Ainsi que nous l’avons déjà vu à, l’occasion de la vente manquée des locaux de l’hôtel du Palais Royal à la gendarmerie en 1863, la distillerie Romain Dutruc est bien née entre 1862 et 1864, tout d’abord avec la complicité d’un associé, Marius Grillat, qui laissera sa place après quelques années.

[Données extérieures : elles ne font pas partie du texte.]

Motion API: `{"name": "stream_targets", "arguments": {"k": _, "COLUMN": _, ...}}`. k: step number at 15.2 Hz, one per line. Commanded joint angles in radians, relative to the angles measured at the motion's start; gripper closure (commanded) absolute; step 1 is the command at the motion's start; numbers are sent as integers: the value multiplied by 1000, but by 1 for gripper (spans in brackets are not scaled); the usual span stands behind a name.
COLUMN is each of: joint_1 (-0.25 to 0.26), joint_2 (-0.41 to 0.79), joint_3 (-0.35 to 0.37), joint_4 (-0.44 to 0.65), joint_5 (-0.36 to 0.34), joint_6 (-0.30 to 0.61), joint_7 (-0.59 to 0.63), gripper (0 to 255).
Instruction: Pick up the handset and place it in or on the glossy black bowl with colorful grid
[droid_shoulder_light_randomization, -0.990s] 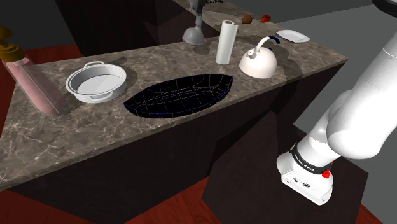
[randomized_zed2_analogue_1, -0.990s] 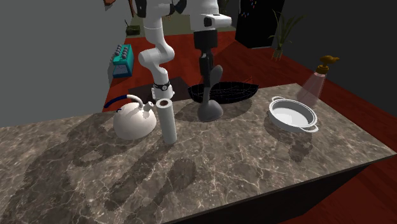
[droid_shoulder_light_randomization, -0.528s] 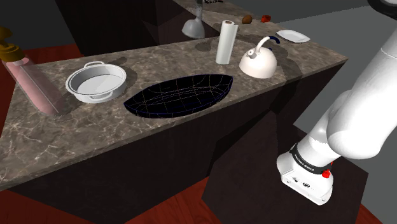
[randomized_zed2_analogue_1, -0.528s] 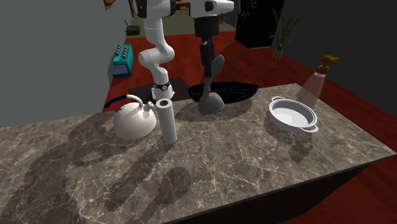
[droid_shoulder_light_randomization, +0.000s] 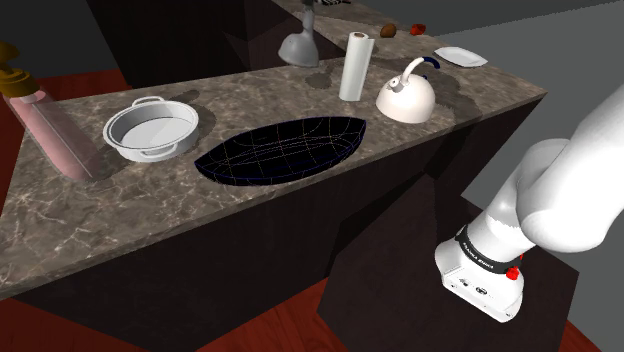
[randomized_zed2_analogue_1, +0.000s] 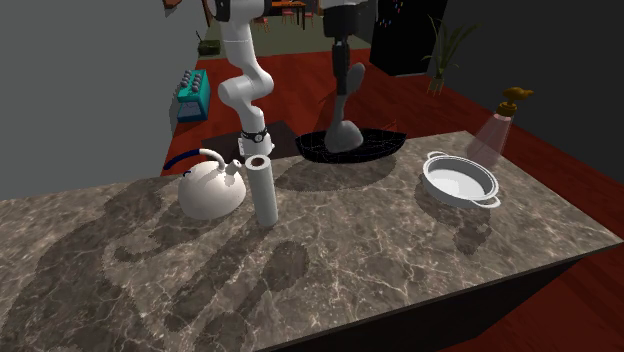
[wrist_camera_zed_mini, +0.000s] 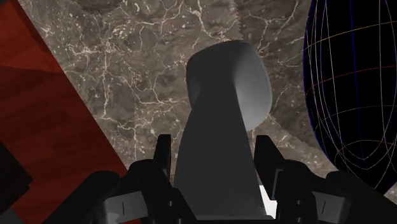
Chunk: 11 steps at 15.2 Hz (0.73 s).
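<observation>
Wrist view shows the hand (wrist_camera_zed_mini: 213, 147) clasping the grey handset (wrist_camera_zed_mini: 226, 83) beside the black gridded bowl (wrist_camera_zed_mini: 356, 83).

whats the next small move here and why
Probably carry the handset sideways toward the black bowl before lowering it. The gripper is shut on the grey handset and holds it above the marble countertop. In the wrist view, marble rather than the bowl lies beneath the handset, and the bowl's coloured grid sits off to one side.
</observation>
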Motion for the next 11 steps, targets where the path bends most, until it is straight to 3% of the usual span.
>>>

Facture Dutruc et Grillat de 1867

Romain Dutruc dispose d’un bon relais publicitaire, puisque l’on retrouve sa marque et ses productions dès 1867 (Le Journal de Montélimar, 16 novembre 1876), 1878 (Le Journal de Tournon, 24 février 1878), 1882 (Le Journal de Montélimar, 14 janvier 1882), 1891 dans « La France Chevaline » (!), avec la liste suivante des productions de Romain Dutruc et Fils : « Spécialité d’Absinthe, Ratafia de cerises, Thé au Mandarin, China-china, Peppermint, … », dans « Le Panthéon de l’Industrie » du 22 avril 1888, sous la forme d’un bel article sous deux colonnes reprenant les fabrications de la distillerie, vantant leurs qualités et affirmant que la distillerie Romain Dutruc serait installée à Saint-Marcellin depuis 1852. Affirmation contestable car, à ce jour et comme on l’a déjà vu, les recensements de 1851, 1856 et 1861 ne permettent pas de mettre en évidence un Dutruc parmi les citoyens saint-marcellinois. D’autres références à l’activité de la distillerie se trouvent encore dans la « Revue des Vins et Liqueurs » en 1895 et 1899, puis dans « Le Caviste » en 1907, …

Outre son engagement patronal, il s’engage dans la vie publique de Saint-Marcellin au point d’être nommé Officier d’Académie par décret du 24 décembre 1892, ce qui honore son action de conseiller municipal, de membre du bureau d’administration du collège depuis 19 ans et de délégué cantonal depuis 15 ans (JO du 30 juillet 1892). Né en 1819, Lucien Romain décède à Saint-Marcellin en 1901. Le Conseil Municipal prononce un hommage en son honneur pour ses « plus de trente années de fermeté républicaine et de dévouement à la chose publique ».

Depuis plusieurs années déjà, vers 1887-1888, ses fils ont pris la succession dans la gestion de l’entreprise.

Pierre André, l’aîné, s’est engagé volontaire pour 5 ans, le 5 mars 1883, à Saint-Marcellin, au 4° Régiment de Dragons. Il a 21 ans. Il est nommé brigadier en septembre, brigadier-fourrier en octobre, maréchal des logis en mai 1885. Il est mis en congé le 20 septembre 1887 et définitivement libéré de ses obligations militaires le 1er octobre 1908.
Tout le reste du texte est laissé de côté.